#### Required work
Please copy out every line of the data word for word.

#### Provided data
+++

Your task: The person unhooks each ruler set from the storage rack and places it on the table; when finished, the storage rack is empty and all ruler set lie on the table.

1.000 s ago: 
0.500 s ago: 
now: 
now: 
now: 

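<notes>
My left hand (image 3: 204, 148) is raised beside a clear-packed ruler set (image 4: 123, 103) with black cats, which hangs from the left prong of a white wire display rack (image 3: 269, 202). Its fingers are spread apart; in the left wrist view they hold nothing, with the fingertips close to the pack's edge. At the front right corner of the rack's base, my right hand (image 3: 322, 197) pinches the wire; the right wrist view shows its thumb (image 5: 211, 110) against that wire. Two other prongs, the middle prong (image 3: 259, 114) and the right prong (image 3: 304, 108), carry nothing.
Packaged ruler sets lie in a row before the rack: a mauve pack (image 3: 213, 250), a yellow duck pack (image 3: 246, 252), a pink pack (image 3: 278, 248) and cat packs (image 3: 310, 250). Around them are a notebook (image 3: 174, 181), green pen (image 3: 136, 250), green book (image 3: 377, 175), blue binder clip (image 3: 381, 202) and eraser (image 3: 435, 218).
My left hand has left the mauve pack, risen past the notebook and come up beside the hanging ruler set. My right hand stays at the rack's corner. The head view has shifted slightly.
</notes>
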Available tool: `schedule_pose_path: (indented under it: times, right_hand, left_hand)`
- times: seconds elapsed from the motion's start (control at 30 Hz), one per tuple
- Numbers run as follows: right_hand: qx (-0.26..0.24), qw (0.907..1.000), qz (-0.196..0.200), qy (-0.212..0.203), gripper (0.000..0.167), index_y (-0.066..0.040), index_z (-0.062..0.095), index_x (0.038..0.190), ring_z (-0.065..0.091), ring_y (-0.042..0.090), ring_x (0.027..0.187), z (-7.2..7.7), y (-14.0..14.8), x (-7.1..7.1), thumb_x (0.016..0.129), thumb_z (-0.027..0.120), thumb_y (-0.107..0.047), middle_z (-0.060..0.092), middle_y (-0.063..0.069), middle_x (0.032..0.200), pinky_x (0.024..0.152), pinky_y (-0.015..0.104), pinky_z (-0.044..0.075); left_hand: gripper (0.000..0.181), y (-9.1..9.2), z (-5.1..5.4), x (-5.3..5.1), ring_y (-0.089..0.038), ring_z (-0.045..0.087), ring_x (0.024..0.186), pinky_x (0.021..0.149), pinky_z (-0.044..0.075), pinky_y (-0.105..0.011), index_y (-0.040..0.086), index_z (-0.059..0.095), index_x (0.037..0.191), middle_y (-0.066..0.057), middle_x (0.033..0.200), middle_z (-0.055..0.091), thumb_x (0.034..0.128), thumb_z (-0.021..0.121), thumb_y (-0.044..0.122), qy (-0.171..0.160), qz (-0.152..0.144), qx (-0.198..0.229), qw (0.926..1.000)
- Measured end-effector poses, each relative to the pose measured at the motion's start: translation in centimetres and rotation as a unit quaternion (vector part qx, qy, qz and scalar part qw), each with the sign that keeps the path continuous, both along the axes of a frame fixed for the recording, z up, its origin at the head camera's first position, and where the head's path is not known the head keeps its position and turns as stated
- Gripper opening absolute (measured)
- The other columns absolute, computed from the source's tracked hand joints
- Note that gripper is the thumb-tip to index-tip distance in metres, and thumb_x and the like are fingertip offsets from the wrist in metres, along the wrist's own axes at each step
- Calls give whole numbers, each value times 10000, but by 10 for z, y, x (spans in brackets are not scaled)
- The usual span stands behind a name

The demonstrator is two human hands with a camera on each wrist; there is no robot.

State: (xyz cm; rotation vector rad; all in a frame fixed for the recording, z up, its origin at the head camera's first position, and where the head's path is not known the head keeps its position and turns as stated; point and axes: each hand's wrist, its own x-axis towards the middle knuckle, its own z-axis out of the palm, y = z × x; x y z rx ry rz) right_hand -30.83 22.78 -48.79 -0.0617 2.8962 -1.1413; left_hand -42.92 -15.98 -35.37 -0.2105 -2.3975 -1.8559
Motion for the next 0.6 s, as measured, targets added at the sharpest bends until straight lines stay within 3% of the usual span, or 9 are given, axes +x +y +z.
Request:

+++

#### Exercise result
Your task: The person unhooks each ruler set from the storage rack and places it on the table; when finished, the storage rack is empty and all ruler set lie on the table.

1.000 s ago: 
0.500 s ago: 
now: 
now: 
now: 

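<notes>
My left hand (image 3: 204, 148) is raised beside a clear-packed ruler set (image 4: 123, 103) with black cats, which hangs from the left prong of a white wire display rack (image 3: 269, 202). Its fingers are spread apart; in the left wrist view they hold nothing, with the fingertips close to the pack's edge. At the front right corner of the rack's base, my right hand (image 3: 322, 197) pinches the wire; the right wrist view shows its thumb (image 5: 211, 110) against that wire. Two other prongs, the middle prong (image 3: 259, 114) and the right prong (image 3: 304, 108), carry nothing.
Packaged ruler sets lie in a row before the rack: a mauve pack (image 3: 213, 250), a yellow duck pack (image 3: 246, 252), a pink pack (image 3: 278, 248) and cat packs (image 3: 310, 250). Around them are a notebook (image 3: 174, 181), green pen (image 3: 136, 250), green book (image 3: 377, 175), blue binder clip (image 3: 381, 202) and eraser (image 3: 435, 218).
My left hand has left the mauve pack, risen past the notebook and come up beside the hanging ruler set. My right hand stays at the rack's corner. The head view has shifted slightly.
</notes>
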Available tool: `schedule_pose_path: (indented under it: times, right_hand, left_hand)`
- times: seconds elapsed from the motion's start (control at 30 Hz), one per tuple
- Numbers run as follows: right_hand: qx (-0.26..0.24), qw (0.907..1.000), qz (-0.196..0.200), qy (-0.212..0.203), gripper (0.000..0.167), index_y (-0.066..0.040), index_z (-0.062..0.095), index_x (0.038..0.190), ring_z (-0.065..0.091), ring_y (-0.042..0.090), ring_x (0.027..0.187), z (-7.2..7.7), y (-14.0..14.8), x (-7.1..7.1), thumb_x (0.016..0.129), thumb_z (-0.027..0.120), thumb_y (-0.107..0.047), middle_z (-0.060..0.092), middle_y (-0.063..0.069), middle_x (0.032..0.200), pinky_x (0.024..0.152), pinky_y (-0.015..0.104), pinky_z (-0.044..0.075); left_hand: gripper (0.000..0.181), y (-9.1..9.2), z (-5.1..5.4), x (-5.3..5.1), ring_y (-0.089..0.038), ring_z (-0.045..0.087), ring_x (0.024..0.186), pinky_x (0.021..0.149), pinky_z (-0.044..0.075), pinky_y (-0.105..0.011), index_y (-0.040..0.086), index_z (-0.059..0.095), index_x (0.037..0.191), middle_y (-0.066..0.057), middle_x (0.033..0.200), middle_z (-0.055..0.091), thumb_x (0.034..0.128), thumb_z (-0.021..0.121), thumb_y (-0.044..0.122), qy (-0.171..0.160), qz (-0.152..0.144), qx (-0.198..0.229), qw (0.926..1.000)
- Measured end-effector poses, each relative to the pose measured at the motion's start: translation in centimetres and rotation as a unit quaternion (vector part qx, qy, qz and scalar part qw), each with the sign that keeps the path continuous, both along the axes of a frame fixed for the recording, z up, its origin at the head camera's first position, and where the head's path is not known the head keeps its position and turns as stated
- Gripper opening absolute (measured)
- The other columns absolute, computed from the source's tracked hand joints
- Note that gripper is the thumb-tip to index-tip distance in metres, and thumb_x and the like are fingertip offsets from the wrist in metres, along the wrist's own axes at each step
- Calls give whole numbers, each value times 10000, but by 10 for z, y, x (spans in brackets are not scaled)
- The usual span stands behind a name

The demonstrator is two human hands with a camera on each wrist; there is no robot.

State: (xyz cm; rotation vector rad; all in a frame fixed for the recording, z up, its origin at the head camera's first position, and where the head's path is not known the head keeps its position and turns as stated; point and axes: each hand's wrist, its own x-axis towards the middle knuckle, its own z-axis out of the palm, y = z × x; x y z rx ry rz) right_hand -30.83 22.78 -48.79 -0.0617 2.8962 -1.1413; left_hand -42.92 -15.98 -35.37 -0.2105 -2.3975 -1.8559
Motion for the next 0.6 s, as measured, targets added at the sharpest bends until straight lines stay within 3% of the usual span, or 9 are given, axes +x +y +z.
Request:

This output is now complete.